Multi-layered security models have proven effective at mitigating these threats. Blockchain-based authentication ensures only trusted users access the network, trusted execution environments protect local user privacy, and advanced detection algorithms identify internal attackers should perimeter defenses fail. Experimental results demonstrate these combined approaches effectively defend against both external and internal attacks.
For privacy preservation specifically, cryptographic techniques including multi-key homomorphic encryption allow machine learning training on encrypted data. This enables prediction of outcomes like peak power loads without compromising user data privacy. Blockchain-enhanced privacy mechanisms further protect sensitive information through selective disclosure and zero-knowledge proofs.
Storage and Computation Overhead Management
Storage and computation overhead present significant challenges for DMLN, especially when handling large-scale models and datasets across resource-constrained devices. In virtual machine environments, duplicate data across volumes creates unnecessary redundancy. Additionally, synchronous operation requirements can introduce substantial processing delays.
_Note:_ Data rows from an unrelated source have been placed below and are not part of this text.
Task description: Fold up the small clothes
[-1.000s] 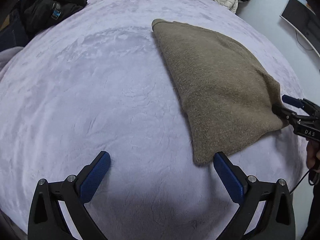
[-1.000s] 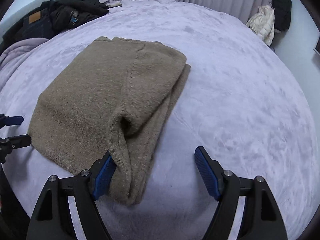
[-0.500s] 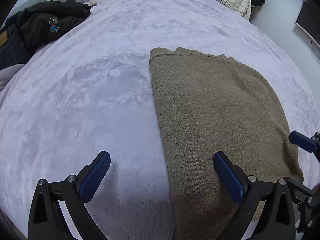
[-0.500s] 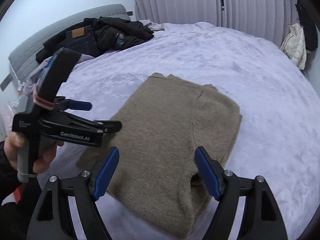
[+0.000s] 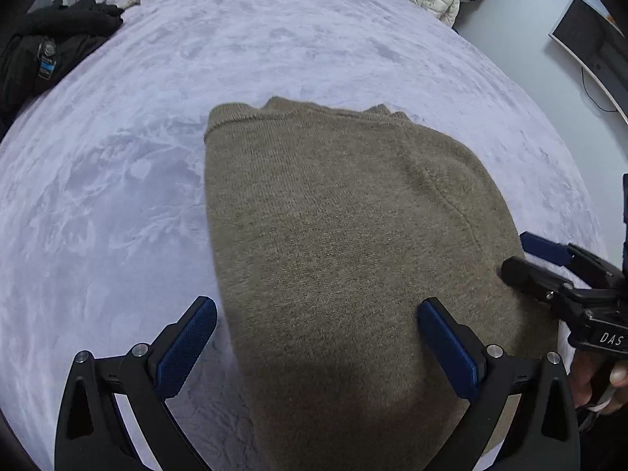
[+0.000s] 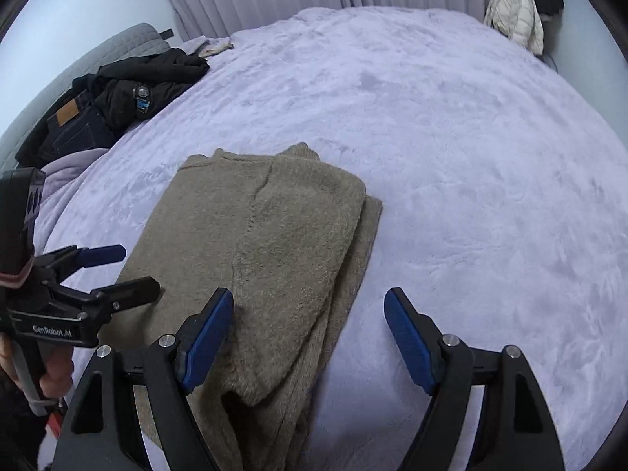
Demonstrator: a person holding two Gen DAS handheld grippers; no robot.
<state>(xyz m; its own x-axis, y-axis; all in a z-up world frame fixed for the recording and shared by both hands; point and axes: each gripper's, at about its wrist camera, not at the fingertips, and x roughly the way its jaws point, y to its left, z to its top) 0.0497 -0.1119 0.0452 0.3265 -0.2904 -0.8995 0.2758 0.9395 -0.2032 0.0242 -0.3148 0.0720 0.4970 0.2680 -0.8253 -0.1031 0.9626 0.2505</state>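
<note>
Left wrist: left claw (image 5: pixel 316 337) released, shifted over sweater (image 5: pixel 345 235) | right claw (image 6: pixel 308 333) released, raised

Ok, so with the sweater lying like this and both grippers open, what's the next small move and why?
Probably lower both open grippers onto the sweater's near edge and pinch it, ready to fold it away from you. The left hand-held gripper and the right hand-held gripper both hover with jaws apart, holding nothing, and the sweater lies folded lengthwise, long and narrow, on the blanket.
</note>
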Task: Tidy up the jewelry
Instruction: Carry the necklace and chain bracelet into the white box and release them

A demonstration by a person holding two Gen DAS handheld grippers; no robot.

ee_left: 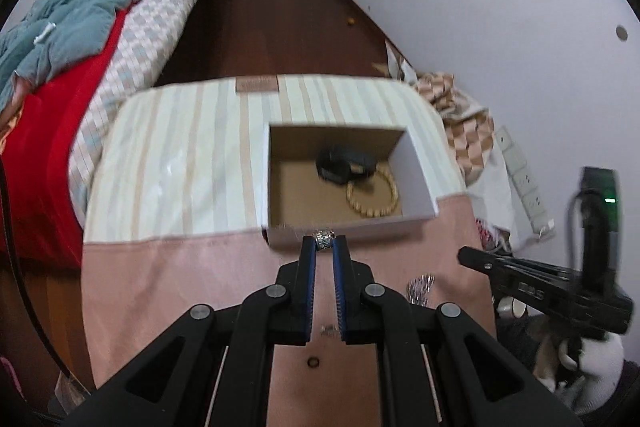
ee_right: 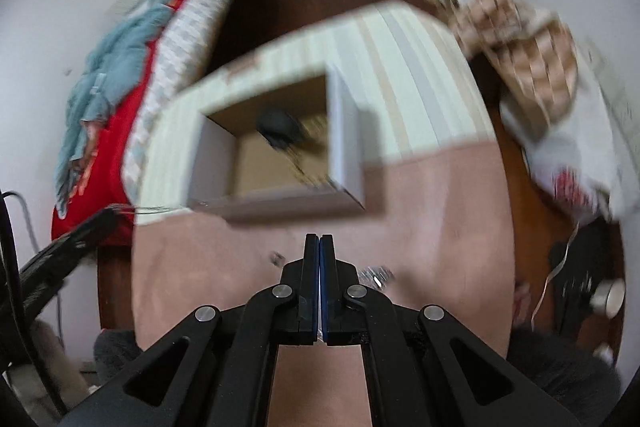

Efficient deduplication systems offer substantial improvements by reclaiming duplicates while maintaining performance. Fully decentralized systems performing cluster-wide off-line deduplication of virtual machines' primary volumes can operate on any basic shared block device interface. These approaches achieve minimal I/O overhead even when deduplication and intensive storage operations execute simultaneously.
For computational efficiency, reinforcement learning-driven approaches to resource allocation have demonstrated effectiveness. In fog computing environments, machine learning techniques make migration decisions based on multiple factors rather than single variables like mobility or load. Experimental evaluations show these approaches can reduce latency for time-critical applications by considering comprehensive system state variables.
Error Correction and Fault Tolerance
Error correction and fault tolerance are essential for maintaining DMLN reliability in challenging network conditions. Traditional approaches often struggle with error detection and correction in rapidly changing decentralized environments. The challenge increases when considering resource limitations that prevent transmission of additional parity packets.
Machine learning-based approaches have shown promise for addressing these challenges. Adaptive error correction systems employ machine learning to dynamically adjust correction parameters based on network conditions, significantly enhancing wireless communication robustness and efficiency. Natural redundancy in data can also be exploited using machine learning for error correction, either with or without prior knowledge of data representation formats.
For blockchain-based systems specifically, consensus algorithms like Byzantine Fault Tolerance provide enhanced reliability by electing authenticated devices to ensure data block integrity. Experimental results show hybrid blockchain scenarios outperform non-hybrid implementations in terms of throughput and latency metrics. These approaches can be further enhanced by incorporating machine learning for predictive fault detection.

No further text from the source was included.